§ Task to complete
Print each line of the material again, keeping everything exact.

§ Records for the exercise
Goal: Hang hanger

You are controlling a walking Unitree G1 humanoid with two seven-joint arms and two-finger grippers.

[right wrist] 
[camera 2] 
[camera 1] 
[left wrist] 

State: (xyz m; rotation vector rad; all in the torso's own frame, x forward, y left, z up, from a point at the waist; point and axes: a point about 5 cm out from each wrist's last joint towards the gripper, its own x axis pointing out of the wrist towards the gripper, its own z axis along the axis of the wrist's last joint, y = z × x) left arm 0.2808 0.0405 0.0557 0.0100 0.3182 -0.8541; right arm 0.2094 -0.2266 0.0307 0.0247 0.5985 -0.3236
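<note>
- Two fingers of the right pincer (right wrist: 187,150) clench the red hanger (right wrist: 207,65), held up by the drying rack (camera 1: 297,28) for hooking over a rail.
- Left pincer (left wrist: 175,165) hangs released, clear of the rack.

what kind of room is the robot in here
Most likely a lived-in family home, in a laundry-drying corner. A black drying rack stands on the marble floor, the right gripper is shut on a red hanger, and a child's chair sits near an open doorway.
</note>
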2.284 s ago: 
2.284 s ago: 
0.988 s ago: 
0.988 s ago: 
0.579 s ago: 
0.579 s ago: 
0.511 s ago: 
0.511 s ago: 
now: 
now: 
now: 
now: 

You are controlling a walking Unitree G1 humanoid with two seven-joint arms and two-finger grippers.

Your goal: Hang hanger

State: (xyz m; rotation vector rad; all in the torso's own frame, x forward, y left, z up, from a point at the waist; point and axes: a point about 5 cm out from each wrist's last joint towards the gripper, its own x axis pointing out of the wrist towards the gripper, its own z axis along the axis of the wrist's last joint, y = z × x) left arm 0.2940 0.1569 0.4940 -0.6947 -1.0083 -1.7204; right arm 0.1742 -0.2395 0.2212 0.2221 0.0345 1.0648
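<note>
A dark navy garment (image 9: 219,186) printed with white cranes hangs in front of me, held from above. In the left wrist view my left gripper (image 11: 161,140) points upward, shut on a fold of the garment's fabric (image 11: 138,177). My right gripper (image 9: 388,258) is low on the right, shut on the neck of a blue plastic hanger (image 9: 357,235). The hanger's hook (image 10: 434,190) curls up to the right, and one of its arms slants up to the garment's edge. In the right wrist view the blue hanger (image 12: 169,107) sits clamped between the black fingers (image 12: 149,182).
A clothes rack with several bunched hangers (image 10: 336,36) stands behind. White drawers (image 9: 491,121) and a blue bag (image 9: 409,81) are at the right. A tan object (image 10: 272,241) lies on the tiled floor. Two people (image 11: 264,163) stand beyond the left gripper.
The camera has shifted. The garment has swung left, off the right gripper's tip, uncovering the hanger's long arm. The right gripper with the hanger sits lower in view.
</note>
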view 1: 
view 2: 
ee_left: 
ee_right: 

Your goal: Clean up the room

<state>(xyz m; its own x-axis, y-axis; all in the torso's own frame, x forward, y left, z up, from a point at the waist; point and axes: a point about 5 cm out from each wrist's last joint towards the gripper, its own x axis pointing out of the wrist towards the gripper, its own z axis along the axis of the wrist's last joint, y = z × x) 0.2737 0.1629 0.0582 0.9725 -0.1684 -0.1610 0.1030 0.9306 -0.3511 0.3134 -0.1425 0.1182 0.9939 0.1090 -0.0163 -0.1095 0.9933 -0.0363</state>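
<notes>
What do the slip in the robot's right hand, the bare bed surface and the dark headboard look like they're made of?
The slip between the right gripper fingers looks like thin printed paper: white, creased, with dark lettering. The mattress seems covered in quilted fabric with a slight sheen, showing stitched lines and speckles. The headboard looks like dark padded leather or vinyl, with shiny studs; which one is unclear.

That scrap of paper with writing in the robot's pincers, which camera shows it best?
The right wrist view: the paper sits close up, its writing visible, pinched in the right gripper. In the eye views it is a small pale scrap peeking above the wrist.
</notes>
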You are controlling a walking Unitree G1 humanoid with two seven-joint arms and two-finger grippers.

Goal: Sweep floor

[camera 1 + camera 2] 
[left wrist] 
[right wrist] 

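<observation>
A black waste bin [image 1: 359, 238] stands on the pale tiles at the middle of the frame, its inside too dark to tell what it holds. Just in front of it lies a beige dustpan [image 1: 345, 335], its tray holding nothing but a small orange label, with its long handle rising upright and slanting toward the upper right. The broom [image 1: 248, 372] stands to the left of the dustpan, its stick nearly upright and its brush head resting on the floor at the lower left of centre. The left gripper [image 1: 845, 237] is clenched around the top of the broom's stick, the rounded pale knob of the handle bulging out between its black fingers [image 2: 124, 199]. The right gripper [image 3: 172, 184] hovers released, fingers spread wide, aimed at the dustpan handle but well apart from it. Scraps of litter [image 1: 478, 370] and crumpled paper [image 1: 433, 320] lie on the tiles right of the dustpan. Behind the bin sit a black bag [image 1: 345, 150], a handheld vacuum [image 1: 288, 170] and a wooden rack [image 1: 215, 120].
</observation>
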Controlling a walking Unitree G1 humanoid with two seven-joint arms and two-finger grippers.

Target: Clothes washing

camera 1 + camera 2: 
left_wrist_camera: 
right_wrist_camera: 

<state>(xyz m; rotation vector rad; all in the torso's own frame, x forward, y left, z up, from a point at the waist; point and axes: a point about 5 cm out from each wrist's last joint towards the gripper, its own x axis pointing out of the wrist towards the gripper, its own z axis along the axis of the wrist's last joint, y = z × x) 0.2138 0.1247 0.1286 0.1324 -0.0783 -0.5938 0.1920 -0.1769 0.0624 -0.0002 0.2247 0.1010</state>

§ Answer for this exercise
Goal: Hang hanger

You are controlling a walking Unitree G1 humanoid with two seven-joint arms and two-finger grippers.

[right wrist] 
[camera 2] 
[camera 1] 
[left wrist] 

State: (xyz m; rotation vector rad; all in the torso's own frame, x forward, y left, z up, from a point at the waist; point and axes: a point about 5 cm out from each wrist's last joint towards the gripper, its own x axis pointing out of the wrist towards the gripper, its own z axis along the axis of the wrist's last joint, y = z × x) left arm 0.2808 0.0405 0.0557 0.0100 0.3182 -0.8541; right arm 0.2094 -0.2266 0.0307 0.0247 0.5985 -0.3236
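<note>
- Two fingers of the right pincer (right wrist: 187,150) clench the red hanger (right wrist: 207,65), held up by the drying rack (camera 1: 297,28) for hooking over a rail.
- Left pincer (left wrist: 175,165) hangs released, clear of the rack.

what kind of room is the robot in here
Most likely a lived-in family home, in a laundry-drying corner. A black drying rack stands on the marble floor, the right gripper is shut on a red hanger, and a child's chair sits near an open doorway.
</note>
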2.284 s ago: 
2.284 s ago: 
0.988 s ago: 
0.988 s ago: 
0.579 s ago: 
0.579 s ago: 
0.511 s ago: 
0.511 s ago: 
now: 
now: 
now: 
now: 

You are controlling a walking Unitree G1 humanoid with two seven-joint arms and two-finger grippers.

Your goal: Hang hanger

State: (xyz m; rotation vector rad; all in the torso's own frame, x forward, y left, z up, from a point at the waist; point and axes: a point about 5 cm out from each wrist's last joint towards the gripper, its own x axis pointing out of the wrist towards the gripper, its own z axis along the axis of the wrist's last joint, y = z × x) left arm 0.2940 0.1569 0.4940 -0.6947 -1.0083 -1.7204; right arm 0.1742 -0.2395 0.2212 0.2221 0.0345 1.0648
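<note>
A dark navy garment (image 9: 219,186) printed with white cranes hangs in front of me, held from above. In the left wrist view my left gripper (image 11: 161,140) points upward, shut on a fold of the garment's fabric (image 11: 138,177). My right gripper (image 9: 388,258) is low on the right, shut on the neck of a blue plastic hanger (image 9: 357,235). The hanger's hook (image 10: 434,190) curls up to the right, and one of its arms slants up to the garment's edge. In the right wrist view the blue hanger (image 12: 169,107) sits clamped between the black fingers (image 12: 149,182).
A clothes rack with several bunched hangers (image 10: 336,36) stands behind. White drawers (image 9: 491,121) and a blue bag (image 9: 409,81) are at the right. A tan object (image 10: 272,241) lies on the tiled floor. Two people (image 11: 264,163) stand beyond the left gripper.
The camera has shifted. The garment has swung left, off the right gripper's tip, uncovering the hanger's long arm. The right gripper with the hanger sits lower in view.
</note>
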view 1: 
view 2: 
ee_left: 
ee_right: 

Your goal: Clean up the room

<state>(xyz m; its own x-axis, y-axis; all in the torso's own frame, x forward, y left, z up, from a point at the waist; point and axes: a point about 5 cm out from each wrist's last joint towards the gripper, its own x axis pointing out of the wrist towards the gripper, its own z axis along the axis of the wrist's last joint, y = z × x) 0.2737 0.1629 0.0582 0.9725 -0.1684 -0.1610 0.1030 0.9306 -0.3511 0.3134 -0.1425 0.1182 0.9939 0.1090 -0.0163 -0.1095 0.9933 -0.0363</state>
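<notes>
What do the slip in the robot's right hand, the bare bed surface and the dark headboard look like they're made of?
The slip between the right gripper fingers looks like thin printed paper: white, creased, with dark lettering. The mattress seems covered in quilted fabric with a slight sheen, showing stitched lines and speckles. The headboard looks like dark padded leather or vinyl, with shiny studs; which one is unclear.

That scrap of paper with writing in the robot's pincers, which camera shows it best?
The right wrist view: the paper sits close up, its writing visible, pinched in the right gripper. In the eye views it is a small pale scrap peeking above the wrist.
</notes>
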You are controlling a walking Unitree G1 humanoid with two seven-joint arms and two-finger grippers.

Goal: Sweep floor

[camera 1 + camera 2] 
[left wrist] 
[right wrist] 

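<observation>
A black waste bin [image 1: 359, 238] stands on the pale tiles at the middle of the frame, its inside too dark to tell what it holds. Just in front of it lies a beige dustpan [image 1: 345, 335], its tray holding nothing but a small orange label, with its long handle rising upright and slanting toward the upper right. The broom [image 1: 248, 372] stands to the left of the dustpan, its stick nearly upright and its brush head resting on the floor at the lower left of centre. The left gripper [image 1: 845, 237] is clenched around the top of the broom's stick, the rounded pale knob of the handle bulging out between its black fingers [image 2: 124, 199]. The right gripper [image 3: 172, 184] hovers released, fingers spread wide, aimed at the dustpan handle but well apart from it. Scraps of litter [image 1: 478, 370] and crumpled paper [image 1: 433, 320] lie on the tiles right of the dustpan. Behind the bin sit a black bag [image 1: 345, 150], a handheld vacuum [image 1: 288, 170] and a wooden rack [image 1: 215, 120].
</observation>
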Controlling a walking Unitree G1 humanoid with two seven-joint arms and two-finger grippers.

Target: Clothes washing

camera 1 + camera 2: 
left_wrist_camera: 
right_wrist_camera: 

<state>(xyz m; rotation vector rad; all in the torso's own frame, x forward, y left, z up, from a point at the waist; point and axes: a point about 5 cm out from each wrist's last joint towards the gripper, its own x axis pointing out of the wrist towards the gripper, its own z axis along the axis of the wrist's last joint, y = z × x) 0.2138 0.1247 0.1286 0.1324 -0.0783 -0.5938 0.1920 -0.1769 0.0624 -0.0002 0.2247 0.1010</state>

No further output is needed.